Jede Aufführung muss ein Zeichen setzen gegen das Theatersterben. Theater ist etwas Sinnliches. Es sind viele Menschen mit ihrer Liebesenergie, die in die Stücke einfließt, daran beteiligt. Es gibt zwei Möglichkeiten: Entweder es wird atmosphärisch toll oder sehr aggressiv, weil die Vorstellungen der Beteiligten konträr sind und man an unterschiedlichen Fronten kämpft. Aber im Theater ist nie etwas dazwischen, so halb gewalkt.

Und was sagt der Dirigent der Produktion, Christian Thielemann, dazu?

Die Klischees über Thielemann kann man vergessen. Er ist ein offener, mit einer Wahnsinnsenergie geladener Mensch, der die Partitur ungeheuer ernst nimmt, aber auch in seiner Art ein begeisterungsfähiger ausgelassener Junge. Das gefällt mir sehr.

Identifizieren Sie sich eigentlich mit Minnie, der weiblichen Hauptpartie, bei Puccini die einzige Frau unter 75 Goldgräbern?

Das Ensemble begrüßt mich mit „Hallo Minnie“, was mich natürlich ungeheuer anrührt. Die Opernfigur Minnie ist eine Puccini-Heldin wie sonst keine, sie ist eigentlich ein Kerl. Sie kann mit der Pistole umgehen, aber sie ist eben auch etwas bieder und sehnt sich nach dem kleinen privaten Glück.
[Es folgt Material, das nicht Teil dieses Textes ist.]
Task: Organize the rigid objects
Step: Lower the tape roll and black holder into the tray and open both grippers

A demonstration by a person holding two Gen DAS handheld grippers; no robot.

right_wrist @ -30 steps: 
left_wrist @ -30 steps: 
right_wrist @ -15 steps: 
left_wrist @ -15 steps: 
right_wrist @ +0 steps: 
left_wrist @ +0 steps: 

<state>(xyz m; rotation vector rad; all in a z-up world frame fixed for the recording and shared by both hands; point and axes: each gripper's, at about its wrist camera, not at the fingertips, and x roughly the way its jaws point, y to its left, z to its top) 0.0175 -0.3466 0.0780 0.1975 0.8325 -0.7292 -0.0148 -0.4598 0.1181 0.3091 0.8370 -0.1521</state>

Ihr Terminkalender ist voll bis 2006, wenn Sie an der Semperoper Carl Maria von Webers „Euryanthe“ inszenieren. Ängstigt Sie das?

Eigentlich wollte ich mir einmal eine Auszeit gönnen, um ein bisschen Lebenserfahrung zu sammeln. Ich wollte mal für drei Monate nach Italien, um Italienisch zu lernen, weil ich merke, dass mir diese Sprache unheimlich fehlt. Viele Dinge, die jemand wie Peter Konwitschny erst mit fünfzig gemacht hat, muss ich heute mit dreißig machen. In dieser Gesellschaft hat eben derjenige einen Marktwert, der jung ist und produziert. Das ist furchtbar, aber für mich natürlich auch eine Chance!

Das Gespräch führte Bernhard Doppler.